The Bothie of Tober-na-Vuolich, 1848

  I write to you now merely to thank you for having given me a great and unexpected pleasure, by leaving with me “The Bothie of Tober-na-Vuolich,” which Mrs. Arnold, too, had recommended me to read. I was very unwilling to commence it, for I detest English hexameters, from Surrey’s to Southey’s; and Mr. Clough’s spondaic lines are, to my ear, detestable too,—that is, to begin with. Yet I am really charmed with this poem. There is a great deal of mere prose in it, and the worse, to my taste, for being prose upon stilts; but, take it for all in all, there is more freshness of heart and soul and sense in it than it has been my chance to find and feel in any poem of recent date,—perhaps I ought to say than in any recent poem of which the author is not yet much known; for I have no mind to depreciate Alfred Tennyson, nor any other man who has fairly won his laurel.

—Quillinan, Edward, 1849, Letter to Henry Crabb Robinson, Jan. 12; Diary, Reminiscences and Correspondence of Henry Crabb Robinson, ed. Sadler.    

18

  Why did you not send me word of Clough’s hexameter poem, which I have now received and read with much joy. But no, you will never forgive him his metres. He is a stout, solid, reliable man and friend,—I knew well; but this fine poem has taken me by surprise. I cannot find that your journals have yet discovered its existence.

—Emerson, Ralph Waldo, 1849, To Carlyle, Jan. 23; Correspondence of Carlyle and Emerson, ed. Norton, vol. II, p. 204.    

19

  His “Bothie” is a rare and original poem, quite Homeric in treatment and modern to the full in spirit. I do not know a poem more impregnated with the nineteenth century or fuller of tender force and shy, delicate humor.

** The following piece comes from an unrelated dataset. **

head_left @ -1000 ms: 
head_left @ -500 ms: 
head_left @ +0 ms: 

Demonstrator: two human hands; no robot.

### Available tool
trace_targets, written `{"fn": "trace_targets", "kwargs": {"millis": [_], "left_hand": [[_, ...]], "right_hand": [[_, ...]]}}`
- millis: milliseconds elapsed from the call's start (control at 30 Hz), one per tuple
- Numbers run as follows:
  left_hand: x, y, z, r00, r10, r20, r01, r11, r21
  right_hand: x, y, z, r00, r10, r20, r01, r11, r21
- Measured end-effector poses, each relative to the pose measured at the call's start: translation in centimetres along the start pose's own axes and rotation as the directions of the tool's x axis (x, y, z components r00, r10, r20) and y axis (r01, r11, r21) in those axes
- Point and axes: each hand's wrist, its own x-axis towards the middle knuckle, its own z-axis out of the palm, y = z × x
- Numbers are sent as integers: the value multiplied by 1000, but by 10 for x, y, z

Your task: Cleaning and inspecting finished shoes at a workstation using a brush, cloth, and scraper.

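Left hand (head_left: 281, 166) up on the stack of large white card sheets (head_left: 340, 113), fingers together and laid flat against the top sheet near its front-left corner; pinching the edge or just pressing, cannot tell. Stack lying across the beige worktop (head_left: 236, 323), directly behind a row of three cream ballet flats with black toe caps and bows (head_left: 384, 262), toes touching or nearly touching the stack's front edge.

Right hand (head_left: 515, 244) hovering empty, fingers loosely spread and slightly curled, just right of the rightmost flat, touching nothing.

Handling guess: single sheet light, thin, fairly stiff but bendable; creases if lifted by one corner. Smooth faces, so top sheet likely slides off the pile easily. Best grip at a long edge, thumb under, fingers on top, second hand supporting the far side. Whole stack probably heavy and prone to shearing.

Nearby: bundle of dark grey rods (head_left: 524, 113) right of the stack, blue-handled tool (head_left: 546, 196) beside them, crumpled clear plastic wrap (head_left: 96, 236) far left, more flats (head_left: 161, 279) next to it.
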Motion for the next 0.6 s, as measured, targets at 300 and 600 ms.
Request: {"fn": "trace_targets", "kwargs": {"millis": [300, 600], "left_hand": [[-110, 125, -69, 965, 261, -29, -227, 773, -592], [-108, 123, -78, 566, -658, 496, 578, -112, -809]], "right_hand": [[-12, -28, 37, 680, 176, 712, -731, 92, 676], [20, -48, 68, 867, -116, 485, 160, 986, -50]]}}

—Lowell, James Russell, 1853, To C. F. Briggs, June 10; Letters, ed. Norton, vol. I, p. 202.    

20

  Here certainly was as healthy a burst as Goethe himself could have desired to see, out of the “subjective” into the “objective.” Who does not know the “Bothie”—in its form, a new feat in our literature, inasmuch as it really settled in the only true way, namely, by a capital example, the question, still argued, whether hexameter verse will do in English; in its matter, such a hearty and delightful story of the adventures of a reading party of young Oxonians, who have gone, with their tutor, to the Highlands for the long vacation, and, in particular, of the marriage theories of one of them, Philip Hewson, ending in his love for the demure Highland maiden Elspie, whom he at last marries and takes with him to New Zealand? Or, if there are any of our readers who do not yet know the “Bothie,” they are to be envied the pleasure which remains for them of a first acquaintance with it.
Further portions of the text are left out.